The trade haul was far more valuable than any impact on draft position, as the prospects obtained improved the Cubs’ farm system significantly (around 10 spots on multiple lists). Yes, a better draft pick is a nice bonus, but I cannot conceive of a system that would have motivated the Cubs to avoid those trades. Add in the cost savings and the unexpected emergence of minimum-salary-earning Frank Schwindel, who would never have gotten playing time otherwise, and you’ve got even more motivation.

I first made this observation in a 2018 post, and I will continue to shout from the rooftops on this subject because baseball will not change for the better if the wrong incentives are tweaked. I suspect that the obsession with the draft is because that is the primary rebuilding mechanism in the other three professional sports. But top NFL, NBA, and NHL prospects are league-ready on draft day, and thereby immediately impact the franchise.

Baseball is different. Even the best prospects usually spend two years in the minors, and most spend far longer. As a result, there is a large pool of post-draft prospects available for trade that simply do not exist in other sports. Moreover, this pool of players is further along in development, which makes these players more projectable — and thus more valuable — than draft picks. They can also be obtained in bulk with sell-offs.

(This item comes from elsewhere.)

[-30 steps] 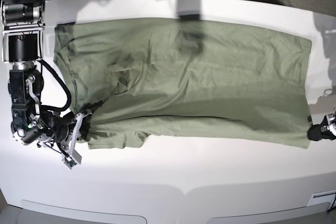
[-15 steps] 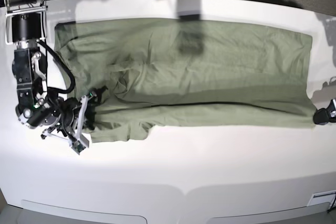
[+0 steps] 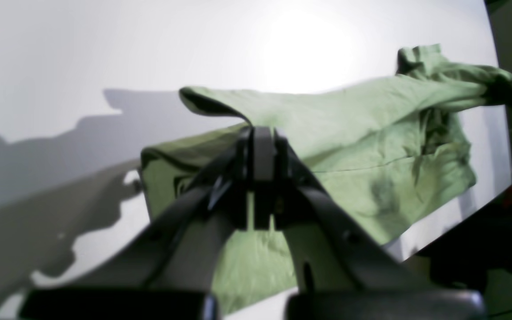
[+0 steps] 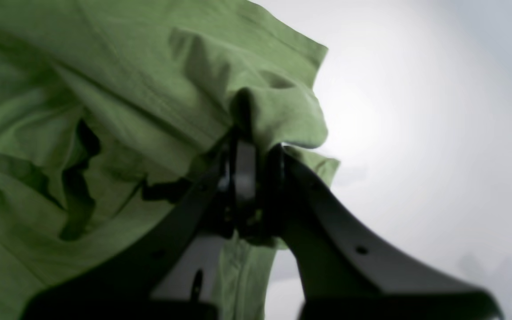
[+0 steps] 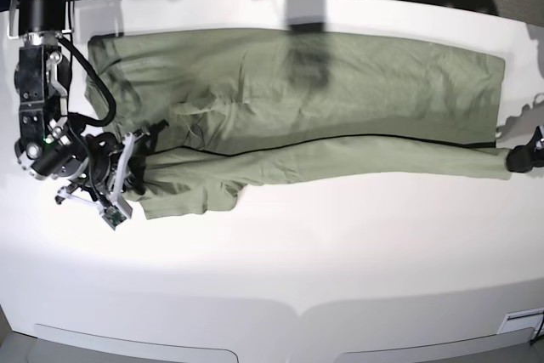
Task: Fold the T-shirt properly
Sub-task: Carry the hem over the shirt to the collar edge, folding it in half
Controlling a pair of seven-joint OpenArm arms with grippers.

Plus, the practice of trading away veterans is a self-perpetuating cycle. As contenders stockpile stars in trade, other semi-competitive teams see their playoff odds dwindle. Those teams may then trade away their top producers, thereby starting the whole thing over again.

I have no objections to tweaking the draft, perhaps by determining draft position by accumulated wins after playoff elimination. Thus, playoff teams would continue to draft last, but other teams would need to try and win games to improve draft position. This would at least spare fans the cognitive dissonance of rooting for their teams to lose, along with some minor incentives for teams to constrain their tanking.

That said, I continue to maintain the first step must be to de-incentivize the practice of trading off veterans for prospects. The most effective method would be granting prospects and pre-arbitration players a chunk of MLB service time when they are traded. This makes the prospects less valuable in trade, which would decrease the disparity between contenders and non-contenders caused by the barrage of trades between the two groups.

As an added bonus to the player population, boosting service time brings players to free agency younger, increasing their potential earnings. Let’s hope the owners aren’t reading this.